野原にある花を無視している時点で、少しこれは頂けないと感じました。
この歌で 1 番問題だと感じたものが、ここにはあります。
それは、この歌で言いたいであろう趣旨を、自ら否定している ことです。
店先に並んでいる... 選別されてしまっている ことを認めちゃってます。
それって、大雑把ながら 順位 がついているんじゃないでしょうか?
ちなみに、野原で咲く花は枯れないようにと「競って」ます...
一方が枯れて、一方が綺麗に咲き乱れている、そういう情景を無視しちゃうんでしょうか?
そのために「花屋」にしたんでしょうか?
売れ残っちゃえば、処分されてしまう現実もありますが...
「花屋」「花」「きれい」と綺麗な表現が並んでいるだけのように思えてしまいます。
ここからは擁護です。
おそらく、この歌で 1 番言いたいのは、
一人一人違う種を持つ その花を咲かせることだけに
一生懸命になればいい
ここだと思います。

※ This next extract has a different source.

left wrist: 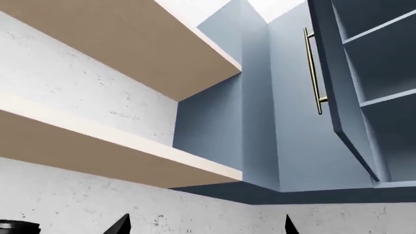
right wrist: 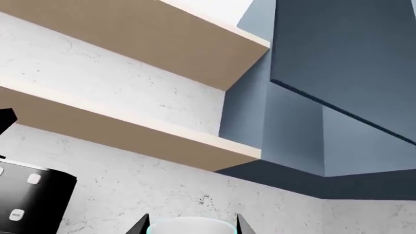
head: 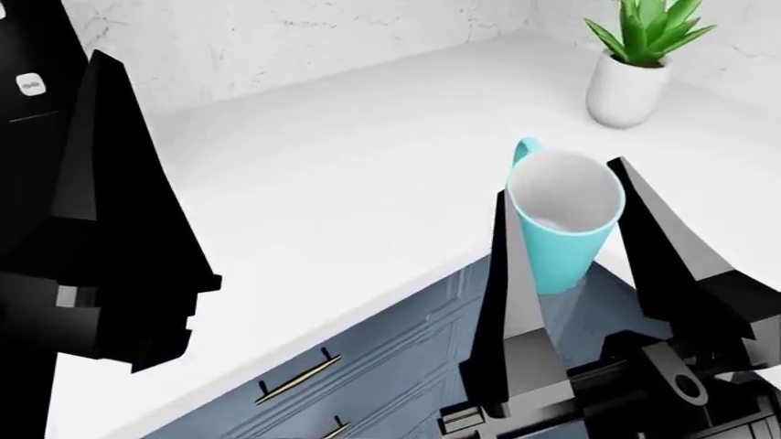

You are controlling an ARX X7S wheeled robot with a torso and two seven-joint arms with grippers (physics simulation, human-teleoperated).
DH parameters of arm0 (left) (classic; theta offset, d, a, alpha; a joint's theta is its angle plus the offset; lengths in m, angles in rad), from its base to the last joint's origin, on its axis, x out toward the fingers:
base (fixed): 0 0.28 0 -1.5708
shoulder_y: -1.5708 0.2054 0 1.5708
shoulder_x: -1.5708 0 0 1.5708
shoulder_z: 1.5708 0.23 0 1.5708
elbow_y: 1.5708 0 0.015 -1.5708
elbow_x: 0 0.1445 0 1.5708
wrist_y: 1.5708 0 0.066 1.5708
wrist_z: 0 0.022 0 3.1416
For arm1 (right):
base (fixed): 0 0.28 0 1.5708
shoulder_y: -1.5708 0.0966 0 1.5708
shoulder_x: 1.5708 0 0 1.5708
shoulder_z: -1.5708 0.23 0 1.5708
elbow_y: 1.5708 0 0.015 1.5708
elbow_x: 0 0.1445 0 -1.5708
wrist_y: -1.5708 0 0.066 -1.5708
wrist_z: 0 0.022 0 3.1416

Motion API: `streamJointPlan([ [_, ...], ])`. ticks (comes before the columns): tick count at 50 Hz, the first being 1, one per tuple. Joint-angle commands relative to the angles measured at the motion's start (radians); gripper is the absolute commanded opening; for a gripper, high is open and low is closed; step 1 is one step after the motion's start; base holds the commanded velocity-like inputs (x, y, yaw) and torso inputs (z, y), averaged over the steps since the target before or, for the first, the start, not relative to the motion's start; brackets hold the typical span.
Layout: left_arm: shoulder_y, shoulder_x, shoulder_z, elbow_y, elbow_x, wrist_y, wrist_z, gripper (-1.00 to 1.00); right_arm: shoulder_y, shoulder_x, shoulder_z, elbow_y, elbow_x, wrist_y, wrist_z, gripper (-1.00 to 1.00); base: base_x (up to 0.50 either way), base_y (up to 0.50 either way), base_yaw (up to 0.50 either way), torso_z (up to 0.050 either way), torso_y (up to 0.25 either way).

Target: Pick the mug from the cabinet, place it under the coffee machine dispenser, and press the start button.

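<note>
Two black fingers of the right gripper (head: 564,215) clamp the turquoise mug (head: 561,219) upright over the countertop's (head: 317,183) front edge for carrying; left gripper's (head: 110,247) state unclear.

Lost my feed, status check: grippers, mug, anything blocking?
Right gripper shut on mug, upright, above counter edge. Left gripper open, empty. Coffee machine far left; potted plant clear of path.

the right claw (head: 564,215) has black fingers (head: 495,302) covering both flanks of the light turquoise cylindrical mug (head: 564,224); its base is hidden behind them. in the right wrist view only the mug's white rim shows, cut by the edge. left of the left claw (head: 116,229), the glossy black coffee machine (head: 31,64) is cropped, its white button (head: 31,85) print too small to read.
</note>
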Motion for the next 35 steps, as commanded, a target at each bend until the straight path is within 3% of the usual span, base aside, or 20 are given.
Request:
streamJointPlan([
  [1, -0.032, -0.004, 0.04, 0.001, 0.007, 0.012, -0.012, 1.0, 0.007, -0.004, 0.0, -0.004, -0.003, 0.011, 0.005, -1.0, 0.03, 0.05, 0.5, 0.0, 0.0],
  [35, -0.126, -0.008, 0.148, 0.0, 0.024, 0.033, -0.049, 1.0, 0.002, -0.016, 0.002, -0.003, 0.001, 0.018, 0.0, -1.0, 0.03, 0.06, 0.5, 0.0, 0.0],
])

(だから「花」という比ゆになってしまい無理が出た?)
これは大いに賛成です、それぞれ好きな分野で花を咲かせれば良いのです。
おそらく、この部分があるからこそ、曲全体として何が言いたかったのか、
皆さんは感じ取ることができ、絶賛しているのではないでしょうか?
もし「曲調や単語がきれいだから」という理由で、絶賛している人が大半であれば、それまでですが、
そうではなく、この部分から脳内補完できているのであれば、全然問題ないと思います。
もっとフォローします。
歌詞というものは、くどくならないように無茶な要約や省略をすることが多々あるようです。
今回も要約が局所的だったために、誤解され易く伝わる部分があるのではないかと感じました。
花屋さんの表現は矛盾していますが、「種を持つ」にかけたくて
綺麗なイメージのある "花" を出した以上、仕方がなかったと考えています。
決して「頑張るな」という歌ではないことを祈りつつ長文終了です... (・人・)
ああ、かなり恐ろしいことを書いています... (;_ _)
SMAP も槇原さんも嫌いじゃないんですよ...
私は「頑張っている人」や「才能ある人」を尊敬しています。
その尊敬している方々を、否定されたような気がしてならなかっただけなのです。
最初はそこからスタートしましたが、今は色々と噛み砕けて良かったと感じます。